Deaf learner is a role model for friends and classmates
Wai Yu Chu’s friends call her a hero. That’s because she has faced so many challenges in her life and has overcome them cheerfully, effectively, and with determination.
The second-year Bow Valley College Business Administration learner counts making her way in a hearing world as a Deaf person among her challenges. Wai Yu lost her hearing over two years, beginning when she was eight years old, right when her family moved from China, first to Hong Kong, and then to New York City. Later she would move to Montreal and then Calgary.
In addition to losing her hearing, she had to navigate her way in a new language and new culture – and she had to learn sign language. Her education had been interrupted multiple times as she moved from city to city. These were trying times indeed for Wai Yu.

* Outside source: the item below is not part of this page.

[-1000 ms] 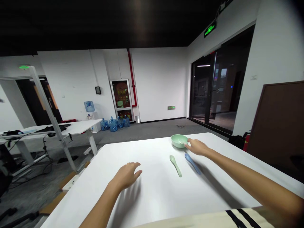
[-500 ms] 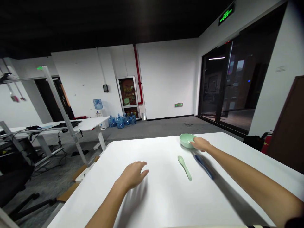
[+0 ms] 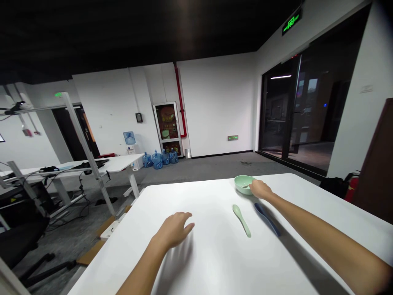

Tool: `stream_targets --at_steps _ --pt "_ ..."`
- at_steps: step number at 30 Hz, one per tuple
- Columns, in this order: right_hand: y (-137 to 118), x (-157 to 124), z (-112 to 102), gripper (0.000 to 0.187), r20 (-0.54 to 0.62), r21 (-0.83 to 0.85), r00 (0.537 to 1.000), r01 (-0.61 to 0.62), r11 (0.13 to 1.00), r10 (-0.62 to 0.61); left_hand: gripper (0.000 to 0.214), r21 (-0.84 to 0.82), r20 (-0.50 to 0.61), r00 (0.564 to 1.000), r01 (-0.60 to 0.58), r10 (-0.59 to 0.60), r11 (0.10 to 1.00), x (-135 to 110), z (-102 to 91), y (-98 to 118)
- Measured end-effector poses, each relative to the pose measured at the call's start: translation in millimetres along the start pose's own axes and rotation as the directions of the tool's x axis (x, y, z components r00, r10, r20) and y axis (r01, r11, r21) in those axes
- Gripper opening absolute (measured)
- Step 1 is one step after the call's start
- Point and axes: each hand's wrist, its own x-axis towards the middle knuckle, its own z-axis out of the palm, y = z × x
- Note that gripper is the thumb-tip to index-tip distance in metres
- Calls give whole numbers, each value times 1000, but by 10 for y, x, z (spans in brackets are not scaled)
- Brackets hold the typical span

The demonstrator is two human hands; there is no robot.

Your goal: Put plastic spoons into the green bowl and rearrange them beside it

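From my remote seat I see a red pipe at eleven o'clock, a cabinet at ten, jugs and a desk near nine, a chair at eight, an exit sign between one and two, and an extinguisher past three.

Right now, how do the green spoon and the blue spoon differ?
Colour: the green spoon is pale; the blue spoon looks dark.
Light: the blue spoon lies in the shadow by the right arm; the green spoon lies in brighter light.
Place: the green spoon is farther left, the blue spoon closer to that arm.
Shared: both lie slanted on the white table, not held.
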Motion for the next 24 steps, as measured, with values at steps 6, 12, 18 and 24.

She speaks through one of six full-time sign language interpreters that work at Bow Valley College.
“I have been through some terrible experiences,” Wai Yu signs. “It’s taken me a long time to heal.” She mentions leaving an abusive relationship, in addition to the challenges of being a single parent of three children. Her youngest, a teenager who still lives with her, is deaf; her middle child is hearing, and her eldest is hard of hearing.
She knew that she needed to do something to improve her skills, so she could provide a more fulfilling life for her and her children. On the advice of a woman she met at Deaf and Hard of Hearing Association Alberta (now Deaf Alberta), she enrolled at Bow Valley College for High School Upgrading.
She’s been at Bow Valley College since, studying part time and taking care of her children. The supports she received while attending Bow Valley College, including interpreters and other special accommodations, plus her own persistence, helped her complete Upgrading. She then turned her sights to a career. Wai Yu signs that among the many invaluable supports she received at Bow Valley College are the financial awards she has received.
“Sometimes things get hard and the money is really beneficial,” she signs. “Please tell the donors that their support really motivates me and makes me feel valued when they recognize my accomplishments.”
She now faces another challenge: finding a job in her field in a hearing culture that sometimes has the perception that because she is deaf, she isn’t as capable as a hearing person.
“It’s been a long process,” Wai Yu signs. Still, she has overcome many challenges and is confident that she will again. Wai Yu is excited and she is looking forward to this next part of her life. She takes pride in knowing that she is a strong and resilient person.
“My friends say I am a role model because I have learned to have the courage to stand up for myself, and to believe in myself.”